Кюре держал кальвадос в кувшинчике и налил два малюсеньких стаканчика.
— Это никому не повредит.
— От чего он умер?
— Точно не знаю. Я не очень силен в медицинских терминах. Говорили об эмболии. Смерть была почти мгновенной, так что он не страдал…
Кюре пригубил стаканчик.
— А что вы собираетесь делать с фермой?
— Я оставляю ее в распоряжении Жюстин.
— Вы правильно делаете. Она славная женщина и очень заботилась о вашем отце… Я не знаю и не хочу знать, какие отношения могли быть между ними…
А скот вы тоже ей оставляете?
— Да.
— Вы милосердный человек, мсье Селерен… Не смею называть вас Жоржем, как когда-то… Мне сказали, что вы приезжали сюда со своей женой. Как она поживает?
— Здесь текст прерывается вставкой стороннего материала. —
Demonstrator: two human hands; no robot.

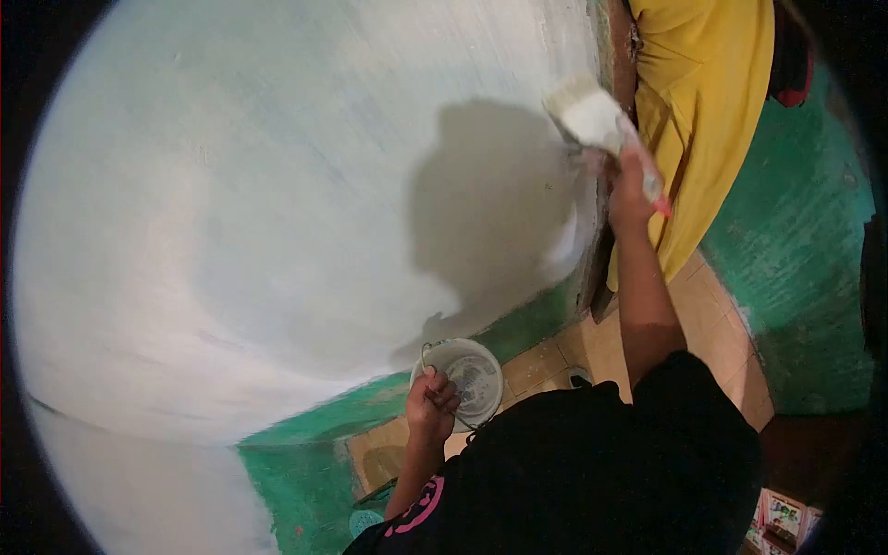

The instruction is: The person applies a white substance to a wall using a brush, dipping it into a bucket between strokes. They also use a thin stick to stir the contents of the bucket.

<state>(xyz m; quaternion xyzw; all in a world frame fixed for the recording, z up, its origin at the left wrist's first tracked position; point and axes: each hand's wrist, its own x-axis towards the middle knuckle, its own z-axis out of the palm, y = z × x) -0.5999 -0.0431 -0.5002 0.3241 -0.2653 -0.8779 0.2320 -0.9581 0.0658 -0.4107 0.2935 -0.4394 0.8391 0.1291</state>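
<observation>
My right hand (632,185) is closed around the handle of a wide paintbrush (592,118), its bristles against or close over the wall near the wall's right edge. Motion blurs the fingers a little. The wall (305,166) carries streaky whitish paint over green, and a shadow falls across it. Low in front of my body, my left hand (432,403) grips the wire handle of a white bucket (495,375). Whitish residue coats the inside of the bucket.
A yellow curtain (708,111) hangs beside a brown door frame (622,55) to the right. Green paint shows on the lower wall (305,462) and on the right wall (786,250). Tan tiles (726,319) cover the floor. A teal round item (365,523) stands at the lower left.
</observation>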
— Она погибла. Несчастный случай…
— Извините, что заговорил о ней, я не знал…
Похороны постарались устроить как можно скорее. Это было в четверг. Ферма папаши Селерена стояла недалеко от церкви, поэтому гроб поставили на повозку, запряженную только одной лошадью, и накрыли черным покрывалом, которое дал кюре.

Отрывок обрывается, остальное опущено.